Knowlton v. Knowlton

51 Ill. App. 71 | Ill. App. Ct. | 1893

Mr. Justice Gary

delivered the opinion oe the Court.

A writ of error from an interlocutory decree in this case was here dismissed at the March term, 1891, 40 Ill. App. 588.

A large mass of testimony has since been taken on the subject of the ability of the appellant to pay alimony, etc., but it is not abstracted, and we shall not consider it. Truby v. Case, 41 Ill. App. 153.

The real contest between the parties is as to the validity of a decree of divorce entered by the Superior Court of the State of Connecticut, in and for the county of Fairfield, on the 26th day of October, 1869, upon the petition of the appellant, dated October 4, 1869. That petition, which does not appear to have been sworn to, or supported by any affidavit, nor even signed by the appellant, but only by his attorney, contained an allegation that she was then in parts unknown.”

The clerk of that court then made an order of publication, which was complied with, and in the decree the “ court finds that said petition has been duly served on the ” appellee.

As the manner of service is shown by the record to have been by the publication of the order of the clerk; the finding by the court that the petition was “ duly served,” is to be referred to the manner so shown (Hemmer v. Wolfer, 124 Ill. 435), even when the decree is collaterally questioned. Settlemier v. Sullivan, 97 U. S. 444.
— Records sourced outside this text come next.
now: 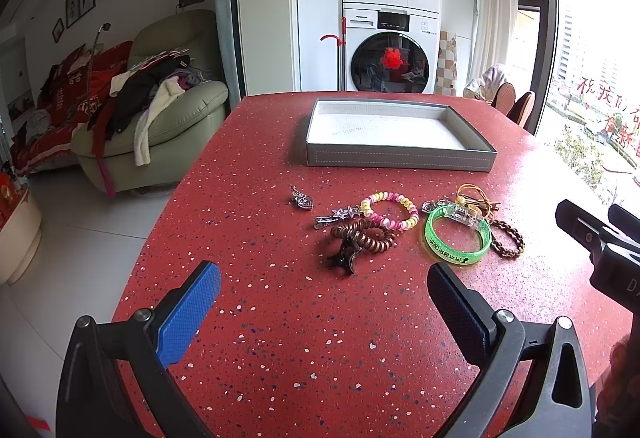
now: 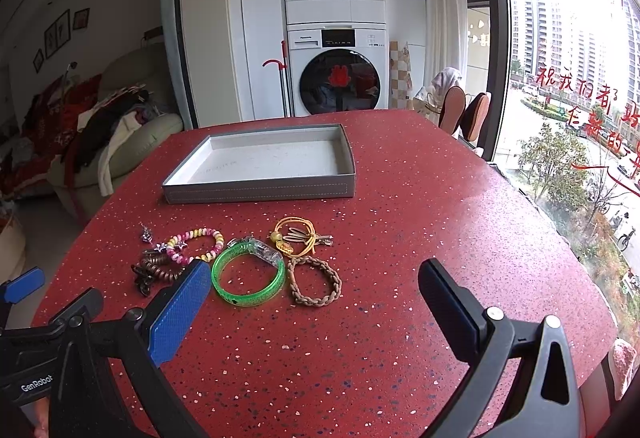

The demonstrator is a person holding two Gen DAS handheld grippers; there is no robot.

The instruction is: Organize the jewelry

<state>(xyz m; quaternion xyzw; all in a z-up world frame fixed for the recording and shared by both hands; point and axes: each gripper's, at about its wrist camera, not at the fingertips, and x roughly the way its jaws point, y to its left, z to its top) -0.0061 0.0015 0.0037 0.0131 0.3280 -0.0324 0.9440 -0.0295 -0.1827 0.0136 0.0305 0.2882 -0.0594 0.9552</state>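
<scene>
A grey tray [image 1: 400, 158] [image 2: 260, 194] lies empty at the far side of the red speckled table [image 1: 300, 338]. In front of it lies a loose pile: a green bangle [image 1: 448, 257] [image 2: 248, 298], a pink-yellow bead bracelet [image 1: 413, 214] [image 2: 196, 234], a brown spiral hair tie [image 1: 360, 234], a black claw clip [image 1: 344, 258], a star clip [image 1: 340, 216], a silver brooch [image 1: 301, 198], a braided band [image 2: 336, 278] and an orange cord tie [image 2: 292, 221]. My left gripper [image 1: 324, 298] is open, short of the claw clip. My right gripper [image 2: 316, 298] is open beside the bangle and band.
Beyond the table's left edge stands a green sofa [image 1: 168, 126] heaped with clothes. Stacked washing machines [image 1: 390, 50] face me, and a window [image 2: 580, 98] runs along the right. Bare tabletop stretches to the right of the pile.
</scene>
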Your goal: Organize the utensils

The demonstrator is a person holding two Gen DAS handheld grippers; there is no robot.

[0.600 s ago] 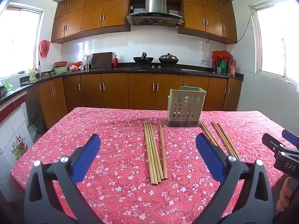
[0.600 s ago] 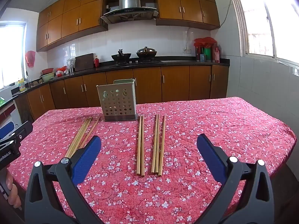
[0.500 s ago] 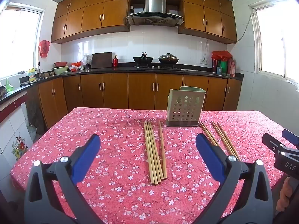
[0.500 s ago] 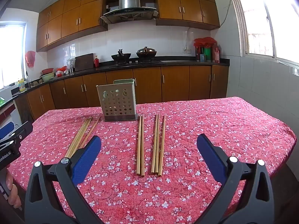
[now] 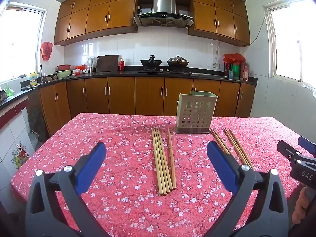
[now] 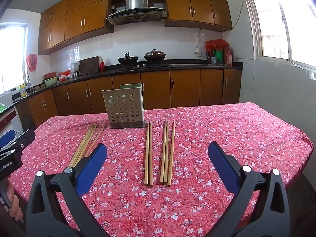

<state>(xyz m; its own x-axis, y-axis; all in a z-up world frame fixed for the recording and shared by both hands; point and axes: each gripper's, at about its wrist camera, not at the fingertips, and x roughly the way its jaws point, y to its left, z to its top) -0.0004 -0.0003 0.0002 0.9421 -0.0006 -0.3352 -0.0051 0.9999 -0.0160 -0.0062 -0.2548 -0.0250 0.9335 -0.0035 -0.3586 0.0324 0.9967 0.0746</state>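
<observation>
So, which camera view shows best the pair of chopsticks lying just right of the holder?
The right wrist view: the pair of chopsticks lies whole and unblocked, centred before the utensil holder. In the left wrist view the same pair is seen obliquely, and its near end is hidden behind a blue pad of the left claw.

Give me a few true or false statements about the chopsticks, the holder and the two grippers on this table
1. The holder stands upright on the tablecloth. True.
2. Chopsticks are already in the holder. False: none show in it; the chopsticks lie flat on the cloth.
3. The left gripper is open and holds nothing. True.
4. The right gripper is shut on a chopstick. False: it is open and holds nothing.
5. All chopsticks lie in one pile. False: they lie in separate groups.
</observation>
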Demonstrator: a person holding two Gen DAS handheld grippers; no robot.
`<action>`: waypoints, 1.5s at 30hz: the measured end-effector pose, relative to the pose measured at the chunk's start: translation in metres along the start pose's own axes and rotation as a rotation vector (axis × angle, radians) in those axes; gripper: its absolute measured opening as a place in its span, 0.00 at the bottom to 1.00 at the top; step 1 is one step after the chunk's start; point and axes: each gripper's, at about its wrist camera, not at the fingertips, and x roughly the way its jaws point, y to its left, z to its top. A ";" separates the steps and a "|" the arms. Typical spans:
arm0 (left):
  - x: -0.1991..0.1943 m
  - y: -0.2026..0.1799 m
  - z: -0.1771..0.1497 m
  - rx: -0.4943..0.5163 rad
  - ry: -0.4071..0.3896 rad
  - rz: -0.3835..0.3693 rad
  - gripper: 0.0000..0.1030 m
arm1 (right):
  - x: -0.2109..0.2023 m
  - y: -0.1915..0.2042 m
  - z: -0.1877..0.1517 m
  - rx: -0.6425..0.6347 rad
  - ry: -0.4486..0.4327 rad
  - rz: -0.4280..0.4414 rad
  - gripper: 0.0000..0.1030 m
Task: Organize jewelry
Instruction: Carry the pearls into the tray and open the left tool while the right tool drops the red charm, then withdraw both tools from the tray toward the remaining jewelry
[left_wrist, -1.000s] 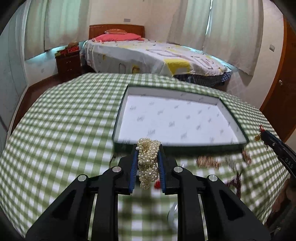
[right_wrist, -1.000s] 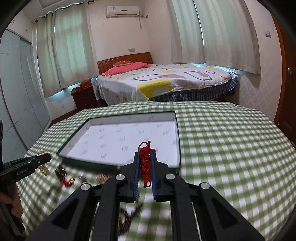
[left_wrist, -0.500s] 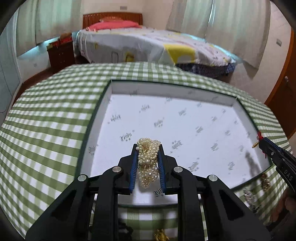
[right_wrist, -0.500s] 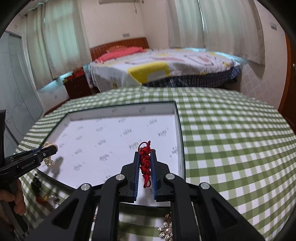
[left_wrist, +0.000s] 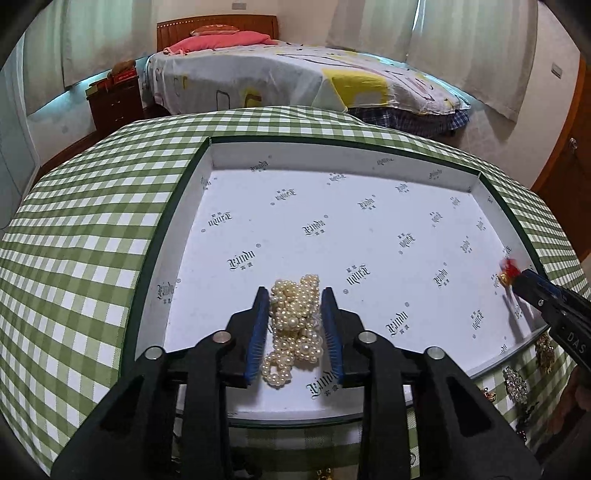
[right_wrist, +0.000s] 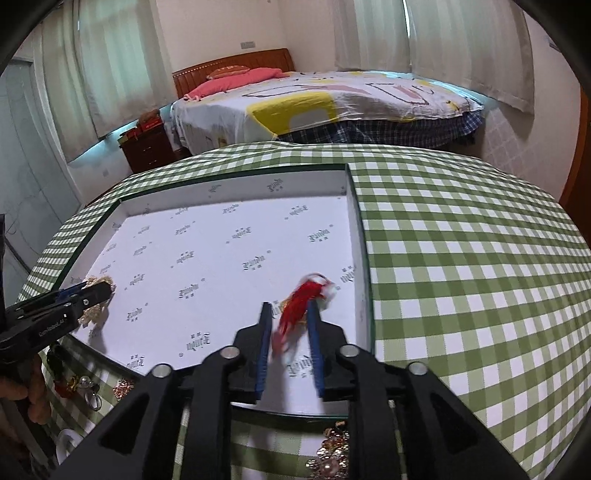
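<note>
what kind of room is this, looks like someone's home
Most likely a bedroom in a home. A made bed with a wooden headboard and pink pillow stands behind the checked table, a dark wooden nightstand sits beside it, and long pale curtains cover the windows.

A big bed (left_wrist: 295, 77) stands at the back with a white and yellow cover and a pink pillow (left_wrist: 221, 38). Its headboard (right_wrist: 232, 66) is brown wood. A small dark cabinet (left_wrist: 116, 99) sits beside it. Long pale curtains (right_wrist: 461, 48) hang over the windows. The walls are cream.
</note>
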 end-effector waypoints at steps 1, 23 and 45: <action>0.000 -0.001 0.000 0.000 -0.001 0.001 0.41 | 0.000 0.001 0.000 -0.004 -0.001 0.006 0.32; -0.062 -0.014 -0.014 0.027 -0.150 0.012 0.66 | -0.053 0.017 -0.017 -0.025 -0.112 0.016 0.56; -0.142 0.015 -0.112 -0.045 -0.179 0.091 0.69 | -0.091 0.061 -0.094 -0.086 -0.107 0.058 0.73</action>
' The record shows that both the appellant and the appellee, put in evidence here statutes of Connecticut, but the statutes so put in are only referred to in such a way that one having the books might find them, and are not copied in the record'. That course does not help the court to consider the statutes cited, any more than would the reference to a book and page in the recorder’s office as to a deed there recorded, bring the deed into the case.

But whenever the validity of a judgment or decree of another State is in question, the courts of this State must take notice of the laws of that other State, so far as may be necessary to ascertain the faith and credit to be given to such judgment or decree, under the constitution and laws of the United States. Kopperl v. Nagy, 37 Ill. App. 23.

The only statute of Connecticut to which the counsel of the appellant refers that is material, is as follows:

“ Divorce Act: On all petitions for a divorce where the adverse party resides out of, or is absent from the State, either judge of the Supreme Court of Errors, or of the Superior Court, or any clerk of said courts, or any county commissioner may, in vacation, make such order relative to the notice to be given to the adverse party as he shall deem reasonable, and such notice having been given and duly proved to the court, said court may proceed to the hearing of said petition at the first term, or may direct such further notice to be given as said court shall deem proper.”

The appellant was a sailor in the service of the United States, and his domicile was in Connecticut when he was married. She was a widow, residing in Brooklyn, New York. They lived there together a short time, and then he sailed on a voyage, making provision for her subsistence in Brooklyn during his absence. That she might easily, at the time of the divorce, have been found by the appellant in Brooklyn, and that he knew it, the evidence would justify the court below in finding, and for aught that appears the court did so find, and acting on the authority of Caswell v. Caswell, 120 Ill. 377, for his fraud, held the decree of divorce void.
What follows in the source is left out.